(DATA SECTION begins)

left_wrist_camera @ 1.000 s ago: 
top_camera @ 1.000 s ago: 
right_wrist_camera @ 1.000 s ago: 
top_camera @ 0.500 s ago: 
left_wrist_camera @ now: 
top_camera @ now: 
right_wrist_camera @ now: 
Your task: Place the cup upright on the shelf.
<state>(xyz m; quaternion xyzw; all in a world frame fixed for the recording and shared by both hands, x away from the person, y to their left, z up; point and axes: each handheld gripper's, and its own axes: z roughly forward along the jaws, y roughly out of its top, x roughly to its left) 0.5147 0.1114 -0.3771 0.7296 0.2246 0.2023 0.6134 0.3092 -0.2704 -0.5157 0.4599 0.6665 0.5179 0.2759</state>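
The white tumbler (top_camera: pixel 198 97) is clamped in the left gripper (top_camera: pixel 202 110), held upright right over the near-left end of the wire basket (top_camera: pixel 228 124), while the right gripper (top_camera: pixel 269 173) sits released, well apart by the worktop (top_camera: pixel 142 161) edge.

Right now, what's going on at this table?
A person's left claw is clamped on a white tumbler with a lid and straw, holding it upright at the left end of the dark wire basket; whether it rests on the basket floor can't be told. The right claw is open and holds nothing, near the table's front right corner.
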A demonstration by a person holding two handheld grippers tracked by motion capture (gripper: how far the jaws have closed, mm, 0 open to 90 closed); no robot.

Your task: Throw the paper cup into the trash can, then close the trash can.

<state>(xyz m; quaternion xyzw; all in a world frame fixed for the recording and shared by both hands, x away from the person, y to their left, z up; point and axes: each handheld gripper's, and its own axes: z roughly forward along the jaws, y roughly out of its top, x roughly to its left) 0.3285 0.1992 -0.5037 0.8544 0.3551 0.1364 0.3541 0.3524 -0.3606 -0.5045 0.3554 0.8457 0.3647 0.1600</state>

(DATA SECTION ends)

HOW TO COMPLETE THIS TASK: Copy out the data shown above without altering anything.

PROBLEM SOLUTION:
left_wrist_camera @ 1.000 s ago: 
top_camera @ 1.000 s ago: 
right_wrist_camera @ 1.000 s ago: 
top_camera @ 0.500 s ago: 
left_wrist_camera @ now: 
top_camera @ now: 
right_wrist_camera @ now: 
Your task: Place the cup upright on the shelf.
<state>(xyz m; quaternion xyzw; all in a world frame fixed for the recording and shared by both hands, x away from the person, y to their left, z up; point and axes: each handheld gripper's, and its own axes: z roughly forward along the jaws, y roughly out of its top, x roughly to its left) 0.5147 0.1114 -0.3771 0.7296 0.2246 0.2023 0.6134 0.3092 -0.2704 -0.5157 0.4599 0.6665 0.5179 0.2759</state>
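The white tumbler (top_camera: pixel 198 97) is clamped in the left gripper (top_camera: pixel 202 110), held upright right over the near-left end of the wire basket (top_camera: pixel 228 124), while the right gripper (top_camera: pixel 269 173) sits released, well apart by the worktop (top_camera: pixel 142 161) edge.

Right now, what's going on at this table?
A person's left claw is clamped on a white tumbler with a lid and straw, holding it upright at the left end of the dark wire basket; whether it rests on the basket floor can't be told. The right claw is open and holds nothing, near the table's front right corner.
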A demonstration by a person holding two handheld grippers tracked by motion capture (gripper: how far the jaws have closed, mm, 0 open to 90 closed); no robot.

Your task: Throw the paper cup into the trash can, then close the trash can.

<state>(xyz m; quaternion xyzw; all in a world frame fixed for the recording and shared by both hands, x away from the person, y to their left, z up; point and axes: each handheld gripper's, and its own axes: z roughly forward along the jaws, y roughly out of its top, x roughly to its left) 0.3285 0.1992 -0.5037 0.8544 0.3551 0.1364 0.3541 0.3524 -0.3606 -0.5045 0.3554 0.8457 0.3647 0.1600</state>

No additional answer text is required.